**Work instruction:**
Pictures must not appear; the answer is exactly the lines from the one that holds "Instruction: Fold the" through the end of the material.
-------- Data --------
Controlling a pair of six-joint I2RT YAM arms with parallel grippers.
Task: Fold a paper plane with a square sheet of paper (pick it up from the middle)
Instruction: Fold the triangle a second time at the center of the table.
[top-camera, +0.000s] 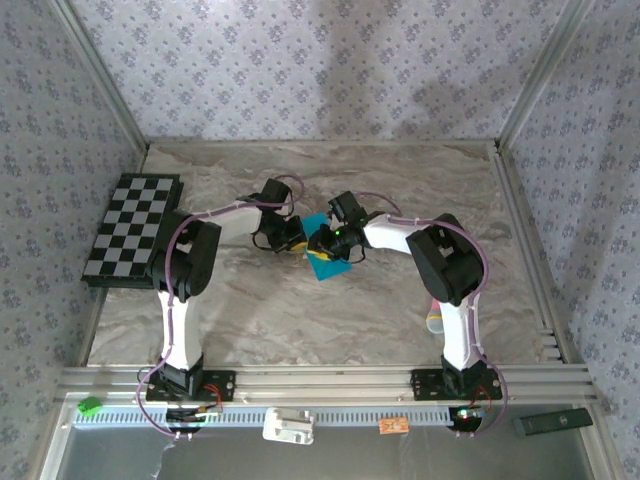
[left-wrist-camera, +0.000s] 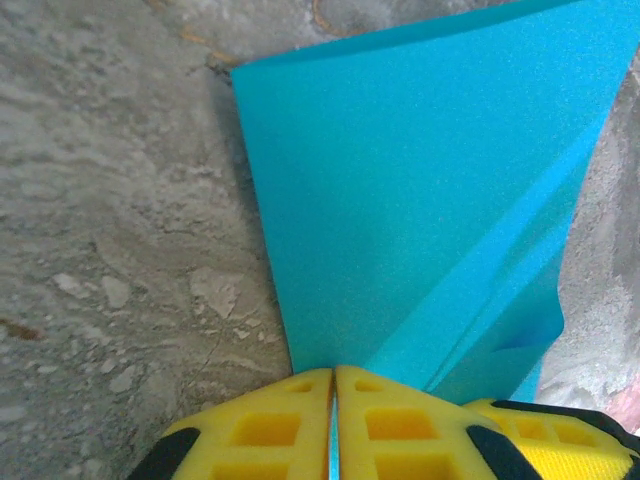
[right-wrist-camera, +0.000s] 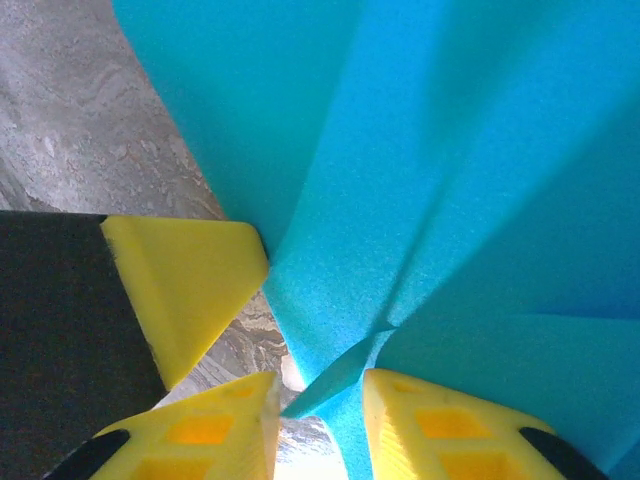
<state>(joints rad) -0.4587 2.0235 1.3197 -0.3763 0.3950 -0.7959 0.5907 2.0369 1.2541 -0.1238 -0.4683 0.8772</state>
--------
**Answer for the task:**
Instruction: Fold the triangle a second time at the center of the table.
[top-camera, +0.000s] 
[left-wrist-camera, +0.000s] 
[right-wrist-camera, +0.000s] 
<state>(joints rad) -0.4587 2.0235 1.3197 -0.3763 0.3950 -0.7959 0.5907 2.0369 1.2541 -0.1238 -0.4683 0.8772</state>

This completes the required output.